__EXERCISE GOAL__: Please return all lines of the data below containing the string "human".

__Collection entries__:
=-=-=-=-=

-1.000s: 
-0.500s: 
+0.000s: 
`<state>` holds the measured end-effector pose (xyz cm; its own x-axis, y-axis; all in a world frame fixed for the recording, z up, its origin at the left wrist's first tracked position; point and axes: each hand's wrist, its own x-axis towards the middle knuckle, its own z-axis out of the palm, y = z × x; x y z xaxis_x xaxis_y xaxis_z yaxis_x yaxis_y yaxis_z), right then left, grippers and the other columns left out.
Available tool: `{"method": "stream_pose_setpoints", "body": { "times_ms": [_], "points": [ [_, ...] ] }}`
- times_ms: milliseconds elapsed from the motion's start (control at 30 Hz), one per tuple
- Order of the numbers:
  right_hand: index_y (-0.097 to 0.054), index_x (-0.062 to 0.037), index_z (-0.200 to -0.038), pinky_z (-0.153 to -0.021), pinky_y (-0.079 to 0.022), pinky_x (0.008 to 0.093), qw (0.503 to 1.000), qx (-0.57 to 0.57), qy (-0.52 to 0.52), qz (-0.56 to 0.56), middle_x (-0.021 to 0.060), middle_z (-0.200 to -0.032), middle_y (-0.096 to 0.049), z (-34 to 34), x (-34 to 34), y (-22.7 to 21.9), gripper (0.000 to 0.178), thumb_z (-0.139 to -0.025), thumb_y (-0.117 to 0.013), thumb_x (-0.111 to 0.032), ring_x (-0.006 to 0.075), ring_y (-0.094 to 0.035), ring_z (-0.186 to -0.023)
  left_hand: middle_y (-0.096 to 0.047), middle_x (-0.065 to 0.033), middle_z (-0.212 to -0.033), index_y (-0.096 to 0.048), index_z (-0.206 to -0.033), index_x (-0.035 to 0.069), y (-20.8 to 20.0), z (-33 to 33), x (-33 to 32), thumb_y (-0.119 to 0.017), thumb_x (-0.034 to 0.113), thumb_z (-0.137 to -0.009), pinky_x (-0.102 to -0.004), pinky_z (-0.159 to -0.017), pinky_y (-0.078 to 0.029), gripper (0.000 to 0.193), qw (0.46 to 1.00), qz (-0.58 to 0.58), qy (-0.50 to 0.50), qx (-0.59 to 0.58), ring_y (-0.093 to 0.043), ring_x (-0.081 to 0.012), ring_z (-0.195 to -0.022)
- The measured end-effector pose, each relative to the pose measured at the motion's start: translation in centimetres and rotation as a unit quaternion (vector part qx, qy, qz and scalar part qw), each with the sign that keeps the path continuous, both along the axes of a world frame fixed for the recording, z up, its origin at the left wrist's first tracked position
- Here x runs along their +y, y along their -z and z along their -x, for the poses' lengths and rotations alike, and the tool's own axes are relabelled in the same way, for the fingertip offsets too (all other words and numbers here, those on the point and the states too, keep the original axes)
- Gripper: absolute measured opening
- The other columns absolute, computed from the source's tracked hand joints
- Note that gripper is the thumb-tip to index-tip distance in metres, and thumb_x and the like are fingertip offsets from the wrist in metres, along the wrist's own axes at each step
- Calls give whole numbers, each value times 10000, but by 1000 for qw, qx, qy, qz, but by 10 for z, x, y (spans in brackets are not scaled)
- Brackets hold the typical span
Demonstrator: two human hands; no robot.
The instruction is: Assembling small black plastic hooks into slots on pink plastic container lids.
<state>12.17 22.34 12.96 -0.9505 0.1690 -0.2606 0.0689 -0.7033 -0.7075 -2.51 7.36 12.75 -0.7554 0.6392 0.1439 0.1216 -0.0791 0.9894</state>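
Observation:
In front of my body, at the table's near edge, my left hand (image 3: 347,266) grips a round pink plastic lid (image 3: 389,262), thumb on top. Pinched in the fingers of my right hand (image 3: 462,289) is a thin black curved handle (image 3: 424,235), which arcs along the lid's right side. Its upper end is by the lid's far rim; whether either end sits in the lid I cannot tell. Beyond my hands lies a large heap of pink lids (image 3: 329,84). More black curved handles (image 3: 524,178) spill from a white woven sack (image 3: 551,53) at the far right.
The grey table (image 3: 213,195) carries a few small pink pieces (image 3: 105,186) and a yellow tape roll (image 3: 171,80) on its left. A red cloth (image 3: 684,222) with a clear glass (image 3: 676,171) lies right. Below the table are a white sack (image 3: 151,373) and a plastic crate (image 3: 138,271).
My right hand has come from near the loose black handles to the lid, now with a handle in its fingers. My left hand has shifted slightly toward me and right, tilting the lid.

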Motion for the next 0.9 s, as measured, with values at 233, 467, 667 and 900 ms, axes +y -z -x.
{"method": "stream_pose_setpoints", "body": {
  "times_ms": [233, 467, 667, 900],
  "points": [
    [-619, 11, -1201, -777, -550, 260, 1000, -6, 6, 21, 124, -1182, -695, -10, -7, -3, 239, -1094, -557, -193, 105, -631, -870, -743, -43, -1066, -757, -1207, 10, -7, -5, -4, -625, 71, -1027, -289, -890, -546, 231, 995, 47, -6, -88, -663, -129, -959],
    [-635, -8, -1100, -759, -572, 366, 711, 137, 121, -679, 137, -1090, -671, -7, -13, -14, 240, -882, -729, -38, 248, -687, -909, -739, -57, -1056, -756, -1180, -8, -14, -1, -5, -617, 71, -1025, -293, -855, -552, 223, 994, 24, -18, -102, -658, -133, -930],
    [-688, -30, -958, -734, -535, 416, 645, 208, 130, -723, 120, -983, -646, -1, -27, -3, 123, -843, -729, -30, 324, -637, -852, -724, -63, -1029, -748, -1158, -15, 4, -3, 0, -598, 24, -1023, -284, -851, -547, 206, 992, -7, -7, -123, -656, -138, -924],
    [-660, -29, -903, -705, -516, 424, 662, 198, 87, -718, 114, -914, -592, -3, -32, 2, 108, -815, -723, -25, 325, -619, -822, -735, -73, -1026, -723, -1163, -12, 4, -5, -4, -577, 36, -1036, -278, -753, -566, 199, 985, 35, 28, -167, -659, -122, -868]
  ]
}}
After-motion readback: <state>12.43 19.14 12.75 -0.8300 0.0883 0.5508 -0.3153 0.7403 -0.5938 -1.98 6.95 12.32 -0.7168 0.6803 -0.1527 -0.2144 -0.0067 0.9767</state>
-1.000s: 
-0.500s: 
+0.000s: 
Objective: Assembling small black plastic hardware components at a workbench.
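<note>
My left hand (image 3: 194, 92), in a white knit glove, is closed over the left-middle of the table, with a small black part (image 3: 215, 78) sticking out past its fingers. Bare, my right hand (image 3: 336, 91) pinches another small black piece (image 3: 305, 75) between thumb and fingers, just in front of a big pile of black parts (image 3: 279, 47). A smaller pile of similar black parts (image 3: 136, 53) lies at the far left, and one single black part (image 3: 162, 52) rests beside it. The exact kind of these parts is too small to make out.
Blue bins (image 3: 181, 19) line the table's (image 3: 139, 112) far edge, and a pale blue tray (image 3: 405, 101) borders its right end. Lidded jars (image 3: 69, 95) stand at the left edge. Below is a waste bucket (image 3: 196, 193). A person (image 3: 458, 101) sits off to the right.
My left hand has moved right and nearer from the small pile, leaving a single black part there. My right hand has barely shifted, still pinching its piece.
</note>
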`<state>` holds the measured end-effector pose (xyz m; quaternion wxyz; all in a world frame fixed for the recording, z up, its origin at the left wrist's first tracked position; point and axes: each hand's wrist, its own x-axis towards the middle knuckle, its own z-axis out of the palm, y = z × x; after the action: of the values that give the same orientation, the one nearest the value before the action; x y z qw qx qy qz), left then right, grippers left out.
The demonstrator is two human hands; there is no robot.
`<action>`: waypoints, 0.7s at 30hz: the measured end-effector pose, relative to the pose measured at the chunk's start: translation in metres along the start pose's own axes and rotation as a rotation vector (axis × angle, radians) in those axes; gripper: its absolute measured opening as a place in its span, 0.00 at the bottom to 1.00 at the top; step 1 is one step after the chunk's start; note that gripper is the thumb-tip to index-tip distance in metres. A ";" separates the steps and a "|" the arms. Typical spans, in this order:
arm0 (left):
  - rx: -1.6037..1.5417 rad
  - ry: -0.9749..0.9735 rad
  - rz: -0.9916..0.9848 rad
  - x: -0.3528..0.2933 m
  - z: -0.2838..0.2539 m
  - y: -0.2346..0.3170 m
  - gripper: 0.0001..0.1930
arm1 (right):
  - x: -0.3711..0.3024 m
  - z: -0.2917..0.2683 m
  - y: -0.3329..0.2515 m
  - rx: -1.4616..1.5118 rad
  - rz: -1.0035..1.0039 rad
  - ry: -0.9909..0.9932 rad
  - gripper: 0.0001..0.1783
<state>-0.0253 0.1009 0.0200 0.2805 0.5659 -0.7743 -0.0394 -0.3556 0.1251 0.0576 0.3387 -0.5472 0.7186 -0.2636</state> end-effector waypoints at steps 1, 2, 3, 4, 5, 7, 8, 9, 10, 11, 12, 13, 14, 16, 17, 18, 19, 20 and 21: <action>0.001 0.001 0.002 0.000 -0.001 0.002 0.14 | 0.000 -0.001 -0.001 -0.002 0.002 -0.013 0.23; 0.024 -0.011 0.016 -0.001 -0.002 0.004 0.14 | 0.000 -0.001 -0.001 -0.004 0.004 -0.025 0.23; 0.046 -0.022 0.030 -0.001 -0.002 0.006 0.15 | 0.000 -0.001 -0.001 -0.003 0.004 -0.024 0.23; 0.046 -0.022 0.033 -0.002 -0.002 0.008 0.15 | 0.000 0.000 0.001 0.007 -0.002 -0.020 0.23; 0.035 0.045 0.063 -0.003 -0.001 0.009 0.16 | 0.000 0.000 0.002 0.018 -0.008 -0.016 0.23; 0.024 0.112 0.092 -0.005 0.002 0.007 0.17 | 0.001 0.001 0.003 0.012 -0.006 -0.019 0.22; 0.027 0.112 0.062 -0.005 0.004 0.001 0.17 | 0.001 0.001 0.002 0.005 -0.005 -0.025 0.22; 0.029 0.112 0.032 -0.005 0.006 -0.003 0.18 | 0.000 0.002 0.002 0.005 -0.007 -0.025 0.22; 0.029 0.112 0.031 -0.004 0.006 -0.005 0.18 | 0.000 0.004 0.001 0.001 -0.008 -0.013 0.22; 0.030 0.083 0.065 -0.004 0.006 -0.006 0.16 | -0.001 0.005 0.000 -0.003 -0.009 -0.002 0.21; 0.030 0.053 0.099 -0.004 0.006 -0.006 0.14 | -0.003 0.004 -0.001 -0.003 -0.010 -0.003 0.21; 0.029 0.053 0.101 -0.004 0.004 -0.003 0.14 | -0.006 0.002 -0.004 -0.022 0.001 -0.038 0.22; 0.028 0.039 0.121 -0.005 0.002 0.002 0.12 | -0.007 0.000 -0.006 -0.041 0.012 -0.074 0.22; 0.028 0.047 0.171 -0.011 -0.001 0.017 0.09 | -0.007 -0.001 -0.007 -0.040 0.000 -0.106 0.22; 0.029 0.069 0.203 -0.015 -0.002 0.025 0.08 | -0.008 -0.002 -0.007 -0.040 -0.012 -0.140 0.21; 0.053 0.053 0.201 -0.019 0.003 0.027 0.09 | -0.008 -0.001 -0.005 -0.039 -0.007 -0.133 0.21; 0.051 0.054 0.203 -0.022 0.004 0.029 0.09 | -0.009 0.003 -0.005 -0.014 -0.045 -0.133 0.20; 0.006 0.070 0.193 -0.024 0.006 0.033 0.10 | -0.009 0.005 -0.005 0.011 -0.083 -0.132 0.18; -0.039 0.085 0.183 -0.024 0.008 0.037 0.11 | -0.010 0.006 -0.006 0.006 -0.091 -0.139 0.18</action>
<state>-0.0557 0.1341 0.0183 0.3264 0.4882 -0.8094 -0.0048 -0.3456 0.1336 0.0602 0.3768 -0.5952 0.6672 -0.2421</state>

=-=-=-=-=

__FINISHED EXERCISE__:
Demonstrator: two human hands; no robot.
The demonstrator is two human hands; there is no robot.

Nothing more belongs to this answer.